• _What you have to do_
The lines to copy are those in the records below that hold the word "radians".

Dataset items

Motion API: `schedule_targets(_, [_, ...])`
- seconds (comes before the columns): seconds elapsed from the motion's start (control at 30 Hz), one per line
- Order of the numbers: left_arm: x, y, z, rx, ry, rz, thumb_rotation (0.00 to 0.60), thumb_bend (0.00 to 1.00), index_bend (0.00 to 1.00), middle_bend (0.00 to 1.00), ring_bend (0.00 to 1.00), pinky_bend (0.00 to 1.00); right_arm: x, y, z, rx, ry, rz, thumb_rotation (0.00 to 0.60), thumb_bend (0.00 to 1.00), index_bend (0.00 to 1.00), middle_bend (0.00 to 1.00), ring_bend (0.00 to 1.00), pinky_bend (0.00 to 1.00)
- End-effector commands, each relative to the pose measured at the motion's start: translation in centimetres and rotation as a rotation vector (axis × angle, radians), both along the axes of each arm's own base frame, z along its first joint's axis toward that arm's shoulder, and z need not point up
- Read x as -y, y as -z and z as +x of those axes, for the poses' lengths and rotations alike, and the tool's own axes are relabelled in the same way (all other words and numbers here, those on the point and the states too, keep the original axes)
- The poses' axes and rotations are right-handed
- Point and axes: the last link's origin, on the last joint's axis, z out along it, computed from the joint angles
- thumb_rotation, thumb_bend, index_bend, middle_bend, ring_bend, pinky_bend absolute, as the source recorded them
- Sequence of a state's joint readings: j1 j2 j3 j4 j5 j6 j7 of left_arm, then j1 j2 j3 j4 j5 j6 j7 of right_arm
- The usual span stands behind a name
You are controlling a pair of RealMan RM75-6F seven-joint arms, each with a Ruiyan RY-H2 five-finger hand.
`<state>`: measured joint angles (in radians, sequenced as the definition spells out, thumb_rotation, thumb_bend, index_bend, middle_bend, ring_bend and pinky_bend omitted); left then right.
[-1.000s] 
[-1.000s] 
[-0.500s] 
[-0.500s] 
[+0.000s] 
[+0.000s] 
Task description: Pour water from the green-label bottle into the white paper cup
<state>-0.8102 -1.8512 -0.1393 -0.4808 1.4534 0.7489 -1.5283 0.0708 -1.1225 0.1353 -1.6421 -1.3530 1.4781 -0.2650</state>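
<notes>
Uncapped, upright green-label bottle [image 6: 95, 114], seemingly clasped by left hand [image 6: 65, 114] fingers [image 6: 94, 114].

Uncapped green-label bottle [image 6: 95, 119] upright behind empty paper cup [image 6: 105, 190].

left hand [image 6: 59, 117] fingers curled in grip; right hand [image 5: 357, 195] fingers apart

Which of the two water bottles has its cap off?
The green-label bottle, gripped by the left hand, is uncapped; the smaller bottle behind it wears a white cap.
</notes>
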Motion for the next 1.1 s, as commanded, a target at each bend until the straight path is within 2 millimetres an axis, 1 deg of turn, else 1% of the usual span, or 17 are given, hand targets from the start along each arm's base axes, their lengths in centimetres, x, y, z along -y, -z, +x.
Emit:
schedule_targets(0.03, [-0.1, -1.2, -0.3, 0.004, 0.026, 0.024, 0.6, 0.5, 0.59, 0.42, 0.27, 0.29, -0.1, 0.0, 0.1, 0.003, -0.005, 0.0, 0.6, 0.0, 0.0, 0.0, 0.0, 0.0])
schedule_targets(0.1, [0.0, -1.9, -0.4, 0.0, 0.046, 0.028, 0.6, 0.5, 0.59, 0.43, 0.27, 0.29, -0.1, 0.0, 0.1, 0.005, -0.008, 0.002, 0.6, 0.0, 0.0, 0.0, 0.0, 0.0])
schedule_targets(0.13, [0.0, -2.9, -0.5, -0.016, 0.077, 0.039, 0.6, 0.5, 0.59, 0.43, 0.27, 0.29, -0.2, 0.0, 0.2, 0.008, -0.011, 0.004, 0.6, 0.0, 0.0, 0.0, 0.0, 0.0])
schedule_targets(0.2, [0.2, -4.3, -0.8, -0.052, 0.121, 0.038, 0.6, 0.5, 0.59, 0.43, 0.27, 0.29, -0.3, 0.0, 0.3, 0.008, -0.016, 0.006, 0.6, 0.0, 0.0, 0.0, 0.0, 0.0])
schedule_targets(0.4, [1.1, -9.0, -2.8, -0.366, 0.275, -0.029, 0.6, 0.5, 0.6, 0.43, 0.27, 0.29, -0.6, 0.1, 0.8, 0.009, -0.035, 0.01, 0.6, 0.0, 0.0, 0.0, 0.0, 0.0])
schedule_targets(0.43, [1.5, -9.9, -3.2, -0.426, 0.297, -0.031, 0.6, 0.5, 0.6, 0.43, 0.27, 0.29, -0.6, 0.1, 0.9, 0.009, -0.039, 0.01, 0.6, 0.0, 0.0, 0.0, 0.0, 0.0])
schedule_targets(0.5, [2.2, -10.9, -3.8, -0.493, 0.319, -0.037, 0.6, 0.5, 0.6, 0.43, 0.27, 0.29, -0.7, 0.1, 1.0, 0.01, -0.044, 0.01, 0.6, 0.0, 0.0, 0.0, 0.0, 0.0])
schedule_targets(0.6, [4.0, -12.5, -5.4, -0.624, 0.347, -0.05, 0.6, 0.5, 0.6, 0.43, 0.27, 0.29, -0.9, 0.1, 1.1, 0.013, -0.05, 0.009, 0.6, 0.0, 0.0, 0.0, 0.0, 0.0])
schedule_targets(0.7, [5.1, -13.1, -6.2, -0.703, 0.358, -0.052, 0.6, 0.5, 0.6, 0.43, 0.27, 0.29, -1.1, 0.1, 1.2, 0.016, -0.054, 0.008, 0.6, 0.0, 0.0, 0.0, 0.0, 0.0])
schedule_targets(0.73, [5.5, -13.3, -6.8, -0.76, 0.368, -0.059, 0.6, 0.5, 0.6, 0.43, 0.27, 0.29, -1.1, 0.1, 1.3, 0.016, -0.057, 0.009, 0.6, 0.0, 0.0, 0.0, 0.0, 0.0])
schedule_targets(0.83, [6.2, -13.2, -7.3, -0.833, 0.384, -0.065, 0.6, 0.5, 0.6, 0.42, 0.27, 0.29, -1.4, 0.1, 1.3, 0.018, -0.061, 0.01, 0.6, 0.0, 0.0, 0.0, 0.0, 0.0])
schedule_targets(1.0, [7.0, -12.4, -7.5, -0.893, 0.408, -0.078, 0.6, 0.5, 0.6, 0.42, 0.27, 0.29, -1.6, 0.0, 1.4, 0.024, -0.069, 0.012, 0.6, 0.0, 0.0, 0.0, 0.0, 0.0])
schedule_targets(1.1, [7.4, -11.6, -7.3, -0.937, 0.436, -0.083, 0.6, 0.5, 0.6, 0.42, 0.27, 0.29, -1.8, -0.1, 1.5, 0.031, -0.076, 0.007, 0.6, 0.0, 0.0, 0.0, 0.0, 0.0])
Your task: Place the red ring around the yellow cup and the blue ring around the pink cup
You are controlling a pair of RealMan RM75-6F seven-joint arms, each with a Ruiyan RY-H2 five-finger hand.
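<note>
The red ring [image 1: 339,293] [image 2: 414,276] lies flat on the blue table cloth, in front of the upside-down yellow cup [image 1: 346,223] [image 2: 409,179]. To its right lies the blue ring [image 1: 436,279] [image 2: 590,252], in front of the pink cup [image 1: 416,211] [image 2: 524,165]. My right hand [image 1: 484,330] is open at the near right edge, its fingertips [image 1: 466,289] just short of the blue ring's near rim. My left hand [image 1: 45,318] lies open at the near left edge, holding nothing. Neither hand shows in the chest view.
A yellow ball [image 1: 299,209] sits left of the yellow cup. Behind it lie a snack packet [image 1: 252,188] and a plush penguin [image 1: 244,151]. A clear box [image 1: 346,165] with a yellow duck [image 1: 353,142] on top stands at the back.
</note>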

• _Written response_
- End-effector commands, each relative to the pose measured at the motion's start: translation in centimetres and rotation as a rotation vector (axis × angle, radians), both along the axes of each arm's own base frame, z along its first joint's axis toward that arm's shoulder, and z need not point up
`<state>`: measured joint angles (in radians, sequenced as the definition spells out, thumb_rotation, thumb_bend, index_bend, middle_bend, ring_bend and pinky_bend omitted); left then right.

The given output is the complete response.